In our experience treating liver metastases from colorectal cancer, we have used oxaliplatin (100 mg/m2) delivered intraarterially over 2 hours combined with IV folinic acid (40 mg/m2) and a 5-fluorouracil (5-FU) bolus at day 1, extended with 5-FU (1200 mg/m2) over 48 hours. More recently we reported IAHC with oxaliplatin (100 mg/m2 in 2 hours) plus IV 5-FU–leucovorin (leucovorin, 400 mg/m2 in 2 hours; FU, 400 mg/m2 bolus then 2400 mg/m2 in 46 hours), and cetuximab (400 mg/m2 then 250 mg/m2/wk, or 500 mg/m2 every 2 weeks).

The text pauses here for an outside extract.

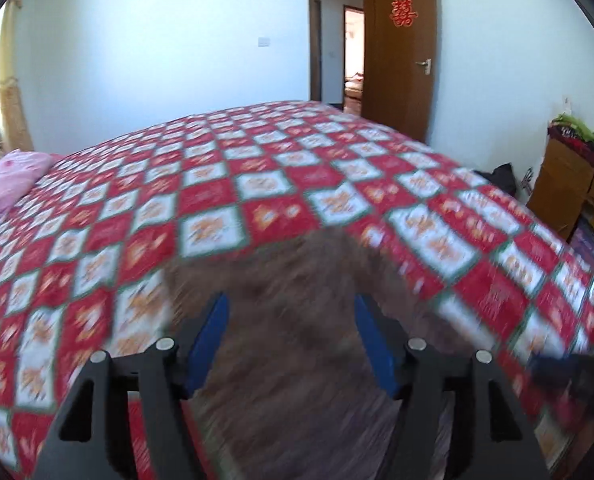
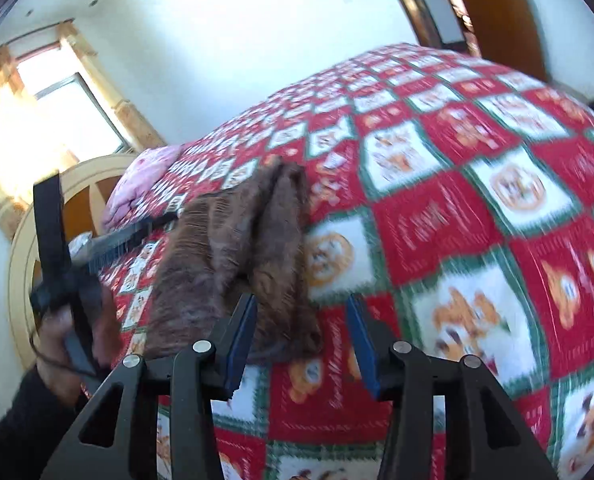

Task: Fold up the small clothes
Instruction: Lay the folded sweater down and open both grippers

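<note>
1. A brown garment [image 2: 237, 256] lies crumpled on the red, white and green checked bedspread [image 2: 477, 208], near the near edge of the bed and left of centre in the right wrist view.
2. The right gripper [image 2: 301, 312] hovers over the bedspread with its blue-padded fingers spread wide; the garment's near right corner sits just by the left pad, and nothing is pinched.
3. In the left wrist view the left gripper [image 1: 293, 308] has its fingers spread apart too, with the blurred brown cloth [image 1: 289, 320] filling the gap between them; whether the pads touch it cannot be told.
4. A pink pillow [image 1: 9, 184] rests at the far left of the bed.
5. A brown wooden door [image 1: 401, 56] stands open at the far right, bearing a red paper emblem [image 1: 403, 13].
</note>
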The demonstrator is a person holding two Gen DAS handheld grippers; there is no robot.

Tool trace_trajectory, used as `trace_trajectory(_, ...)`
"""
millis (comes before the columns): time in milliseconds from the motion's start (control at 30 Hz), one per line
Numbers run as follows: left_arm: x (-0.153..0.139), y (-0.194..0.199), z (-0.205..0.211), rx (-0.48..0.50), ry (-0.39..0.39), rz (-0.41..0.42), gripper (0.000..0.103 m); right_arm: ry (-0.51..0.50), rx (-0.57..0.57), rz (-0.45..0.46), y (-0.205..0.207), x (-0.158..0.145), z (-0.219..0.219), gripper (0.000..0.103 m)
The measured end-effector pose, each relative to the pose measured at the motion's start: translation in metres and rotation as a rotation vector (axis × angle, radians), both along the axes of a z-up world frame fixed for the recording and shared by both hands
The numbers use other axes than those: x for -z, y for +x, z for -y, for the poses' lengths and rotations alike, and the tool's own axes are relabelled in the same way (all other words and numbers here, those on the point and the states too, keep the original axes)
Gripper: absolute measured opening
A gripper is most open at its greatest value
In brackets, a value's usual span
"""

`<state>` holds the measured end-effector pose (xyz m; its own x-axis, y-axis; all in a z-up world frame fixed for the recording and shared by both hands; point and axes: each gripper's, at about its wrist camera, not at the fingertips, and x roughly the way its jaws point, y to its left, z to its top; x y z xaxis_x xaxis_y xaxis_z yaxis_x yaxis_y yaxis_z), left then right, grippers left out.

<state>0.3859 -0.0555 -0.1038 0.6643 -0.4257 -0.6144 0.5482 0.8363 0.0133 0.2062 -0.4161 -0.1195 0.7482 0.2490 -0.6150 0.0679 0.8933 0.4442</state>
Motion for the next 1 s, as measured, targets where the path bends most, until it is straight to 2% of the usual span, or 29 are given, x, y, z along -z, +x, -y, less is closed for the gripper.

Using the femoral artery for port catheter insertion is technically more challenging but can be achieved nowadays in the vast majority of patients thanks to improvements in catheter and materials designs. Femoral access will most often be needed for endovascular flow remodeling, even if the indwelling catheter is inserted through the axillary route. Since the first report of percutaneous port implantation for IAHC by Arai et al.7 in 1982, the axillary route has been much more used than the femoral route. It is preferred because it allows easier insertion of the catheter into the hepatic artery, which usually has a descending orientation in the initial part of the celiac trunk. One thus avoids the sharp angulation encountered when using femoral access. The main disadvantage of the axillary route is a higher rate of overall and severe complications, including up to 3% of aneurysms requiring arterial stents for treatment. It may also induce axillary artery thrombosis4 and a 0.5% to 1% rate of stroke.2,3,8 Aneurysms are caused by the difficulty of accessing and manually compressing the axillary artery. This leads some teams to access the axillary artery by surgical exposure and cutdown of a small branch, such as the thoracoacromial artery.3 Strokes occur when the body of the catheter lies in front of the origin of the left vertebral artery. For some authors, the retrieval or exchange of such catheters is risky enough to make them recommend that such a maneuver be performed through a femoral access if possible.3


The technical success rate of catheter insertions is very high in our experience and close to 100% in most series, including the largest recently reported one.3,9 Even if it is more time consuming, the catheter-blocking technique must be preferred to free-floating catheters; the risk of tip dislodgement is reported to be over 20% with a free-floating catheter in the hepatic artery.10 The largest series of percutaneous catheter implantations reported patency rates of 91%, 81%, and 58%, respectively, at 6 months, 1 year, and 2 years, allowing 3 to 102 courses of chemotherapy (mean = 35).3

A study comparing percutaneously and surgically placed port catheters reported the same rate of complications, with significantly shorter hospital stay and lower analgesic requirements for the percutaneous group (1.8 ± 0.7 days and 2 ± 0.9 doses) versus the surgical group (8.2 ± 22 days and 9.7 ± 3.2 doses).5 We recently compared percutaneous and surgical insertion of port catheters for IAHC and demonstrated that the success rates of implantation were 97% (65/67) for percutaneous placement and 98% (58/59) for surgical implantation.6 Among 107 patients, primary functionality was not different for percutaneous placement (n = 4.80 courses) versus surgical implantation (n = 4.82 courses), but functionality after revision was significantly higher for percutaneous versus surgical placement (9.18 vs. 5.95 courses, P = 0.004). This increased secondary functionality is due to easier revision of percutaneously placed ports versus surgical ones. The rates of discontinuation of IAHC linked to complications of the port catheters were 21% for percutaneous and 34% for surgical implantation.6 Overall, the rate of reintervention to maintain patency of the port catheter system varies from 20% to 30% according to reports. The reinterventions are most often due to gastric pain and the need for embolization of a previously nonoccluded RGA or occlusion of a collateral vessel to an occluded right gastric. The main complication of IAHC through percutaneous implanted ports is gastric ulceration occurring in patients in whom the RGA could not be occluded.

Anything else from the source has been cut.